As a leader, mirroring team members’ facial expressions and body positions instantly communicates empathy and signals that you understand the feelings of the people around you and will take those feelings into account as you decide how to respond. This also explains why mirroring body language cues, with the resultant feeling of being “connected,” is such a powerful part of building a collaborative team.
Other research demonstrates the impact of body language to stimulate or inhibit someone’s participation in a conversation: A group of undergraduate students at VU University Amsterdam watched an eight-minute film after which they were asked to describe it as fully as possible to other students. The listeners were actually research assistants, and for half the participants they assumed a positive listening style (smiling, nodding, maintaining an open bodily position), while for the other participants they assumed a negative listening style, (frowning and unsmiling).
Participants describing the film to positive listeners used more abstractions, describing aspects of the film that couldn’t be seen, such as a character’s thoughts and emotions. They also included more of their own opinions about what the film was trying to say. By contrast, participants speaking to negative listeners focused solely on objective facts and concrete details.
The theory is that the smiles and nods of a listener signal interest and agreement, which in turn encourages the speaker to share more personal insights and speculation. Negative body language triggers a threat response that causes the speaker to pull back into the relative “safety” of facts. What this means in the context of collaboration and leadership is that by merely adjusting his or her body language, a leader can influence how team members process and report information.
Leaders must also keep in mind that when they speak, their listeners won’t only be evaluating their words and non-verbal cues, they will also automatically be “reading” their voices for clues to possible hidden agenda, concealed meanings, disguised emotions unexpected surprises – anything, in short, that will help them to determine if they can rely on what they’re being told.

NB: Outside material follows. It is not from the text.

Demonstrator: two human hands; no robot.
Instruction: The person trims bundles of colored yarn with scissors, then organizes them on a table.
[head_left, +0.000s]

Paralinguistic communication with its components of volume, pitch, inflection, pace, rhythm, rate, intensity, clarity, is all about how you say what you say. And that “how” can sometimes be more revealing of your true meaning than the “what” contained in the words. Think, for example, how tone of voice can indicate sarcasm, concern, or confidence. Or how an increase in volume and intensity grabs attention because of the heightened emotion (passion, anger, assertiveness, certainty) it signals.
The limbic brain, where emotions are processed, plays the primary role in processing vocal cues. Researchers from the University of Geneva in Switzerland discovered that they could tell whether a subject had just heard words spoken in anger, joy, relief, or sadness by observing the pattern of activity in the listener’s brain.
In collaborative assignments, you are asking people to put aside their personal agendas and egos in the service of collective solutions that benefit a larger agenda. For this to have any chance of happening, team members must know that the leader is 100 percent committed to their success. When you say that you trust, support, and believe in your team, you’d better sound like you mean it.
The organizational focus on collaboration stems from realizing that “silo mentality” and knowledge hoarding behaviors are wasting the kind of collective brainpower that could save their enterprise billions. Or lead to the discovery of a revolutionary new process or product. Or, in the current economic climate, help keep the company afloat when others are sinking!
But it’s not just corporate profits that suffer when collaboration is weak: the workforce loses something too. Individuals lose the opportunity to work in the kind of inclusive environment that energizes teams, releases creativity, and makes working together stimulating and joyful.